* [Aim of the task]: Beginning with the line below that contains "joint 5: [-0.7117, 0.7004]" and ending with the line that contains "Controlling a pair", copy every line exactly. Copy nothing else.

* [Dataset content]:
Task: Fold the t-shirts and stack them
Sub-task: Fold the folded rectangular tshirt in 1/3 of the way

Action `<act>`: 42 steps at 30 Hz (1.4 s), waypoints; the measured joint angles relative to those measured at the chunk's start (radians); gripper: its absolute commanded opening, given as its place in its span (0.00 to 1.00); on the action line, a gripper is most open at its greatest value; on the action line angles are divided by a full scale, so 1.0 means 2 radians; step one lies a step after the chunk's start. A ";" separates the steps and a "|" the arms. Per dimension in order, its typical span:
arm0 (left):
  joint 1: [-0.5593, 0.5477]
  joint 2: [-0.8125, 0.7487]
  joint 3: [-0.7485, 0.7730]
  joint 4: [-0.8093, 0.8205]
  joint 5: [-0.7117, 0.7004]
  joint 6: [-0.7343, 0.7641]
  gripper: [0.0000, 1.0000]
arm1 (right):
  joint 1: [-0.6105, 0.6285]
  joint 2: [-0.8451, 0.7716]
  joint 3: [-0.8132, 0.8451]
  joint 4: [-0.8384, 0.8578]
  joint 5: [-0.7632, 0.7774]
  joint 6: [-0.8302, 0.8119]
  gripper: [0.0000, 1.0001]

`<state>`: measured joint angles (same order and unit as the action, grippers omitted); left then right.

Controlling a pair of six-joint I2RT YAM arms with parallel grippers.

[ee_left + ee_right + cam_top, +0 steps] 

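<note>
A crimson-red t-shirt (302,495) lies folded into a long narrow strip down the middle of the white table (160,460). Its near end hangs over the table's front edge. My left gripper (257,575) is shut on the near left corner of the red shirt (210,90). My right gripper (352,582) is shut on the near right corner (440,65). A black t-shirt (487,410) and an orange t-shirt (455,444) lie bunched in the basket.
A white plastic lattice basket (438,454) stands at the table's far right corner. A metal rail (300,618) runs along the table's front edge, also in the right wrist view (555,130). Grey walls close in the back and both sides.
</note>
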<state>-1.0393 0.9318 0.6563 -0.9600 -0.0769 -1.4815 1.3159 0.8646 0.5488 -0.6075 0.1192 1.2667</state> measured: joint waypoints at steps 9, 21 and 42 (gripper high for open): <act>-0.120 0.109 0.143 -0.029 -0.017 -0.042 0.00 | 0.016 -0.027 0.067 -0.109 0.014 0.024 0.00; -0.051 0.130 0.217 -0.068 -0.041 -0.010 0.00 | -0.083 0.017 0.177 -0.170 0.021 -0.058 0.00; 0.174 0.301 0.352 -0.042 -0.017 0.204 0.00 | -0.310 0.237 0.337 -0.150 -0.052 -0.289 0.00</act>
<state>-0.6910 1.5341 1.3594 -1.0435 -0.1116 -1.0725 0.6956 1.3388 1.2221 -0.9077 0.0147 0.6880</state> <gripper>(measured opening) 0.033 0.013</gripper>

* [Result]:
  joint 5: [-0.7117, 0.7004]
  joint 6: [-0.7343, 0.7641]
  gripper: [0.0000, 1.0000]
arm1 (right):
  joint 1: [-0.6105, 0.6285]
  joint 2: [-0.8451, 0.7716]
  joint 3: [-0.8132, 0.8451]
  joint 4: [-0.8384, 0.8578]
  joint 5: [-0.7632, 0.7774]
  joint 6: [-0.8302, 0.8119]
  gripper: [0.0000, 1.0001]

`<state>`: measured joint angles (same order and unit as the action, grippers omitted); left then right.

Controlling a pair of six-joint I2RT YAM arms with parallel grippers.

That finishes the output for this exercise.